What financial institutions can learn from the Ethereum Parity Hack?
Authored by: Dhyan Raj, Synechron
Last week, ethereum client Parity warned of a critical bug in their wallet software after $30 million Ether was removed by a hacker. Keeping in mind the risk associated with hacks such as this event, firms must be prepared on how to avoid, and how to handle potential hacks. In the age of blockchain, it is critical to have a "crypto-suitability check." This would be similar to client investment suitability check for investment sophistication in the regular investment world, where crypto investors should have a "crypto-check" in place.

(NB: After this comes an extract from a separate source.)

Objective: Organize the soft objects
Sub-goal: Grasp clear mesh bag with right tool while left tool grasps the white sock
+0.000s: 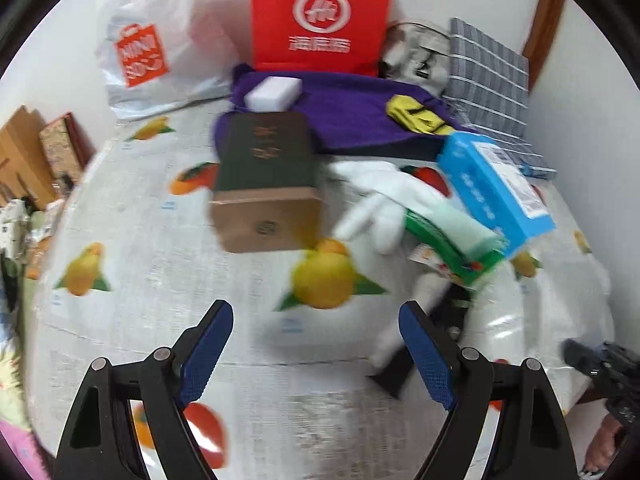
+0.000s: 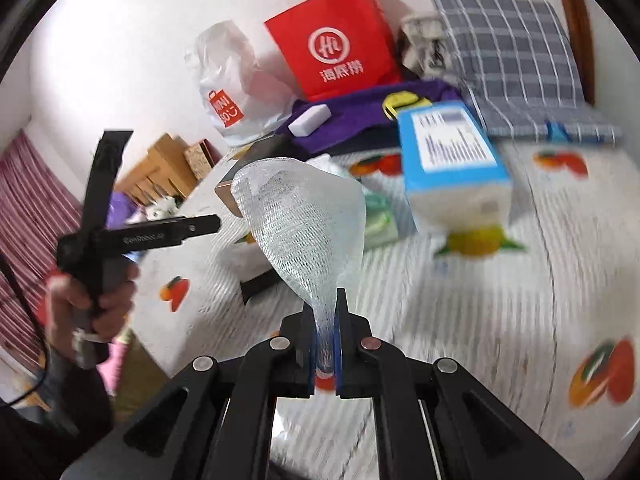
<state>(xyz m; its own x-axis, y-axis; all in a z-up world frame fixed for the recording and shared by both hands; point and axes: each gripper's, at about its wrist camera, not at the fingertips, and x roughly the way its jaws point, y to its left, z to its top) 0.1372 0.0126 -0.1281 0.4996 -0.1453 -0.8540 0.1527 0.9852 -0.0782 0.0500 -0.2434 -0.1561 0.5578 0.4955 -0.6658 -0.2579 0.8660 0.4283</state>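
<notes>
Two grippers in view: right gripper [image 2: 325, 344] pinches a white foam net sleeve [image 2: 304, 224], held up over the fruit-print tablecloth [image 2: 460, 320]. Left gripper [image 1: 316, 344] spread wide, nothing btwn fingers, near brown box [image 1: 266, 208] & white glove [image 1: 376, 204].

White foam net sleeve [image 2: 304, 220]: pinched at its narrow end, flaring upward, raised above the fruit-print tablecloth [image 2: 460, 300].
</notes>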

The recent Parity hack is not unique - these vulnerabilities exist in virtually every software ever developed. However, what makes this so daunting in the age of blockchain, is that unlike in a traditional centralized system where a transaction can be reverted, blockchain transactions are immutable. In a traditional centralized system, the transaction is centrally controlled and the main organization holding the database can act freely on the transaction. Conversely, in a distributed and decentralized ledger, no individual has control once the network is deployed. Because of its open source nature, even upgrading the platform to use the next version of software is quite difficult because once they release an update, they can only hope people will adopt it. Until 51% nodes upgrade their software, the network essentially will be running old software. Reaching 51% to upgrade can sometimes take months, or even years.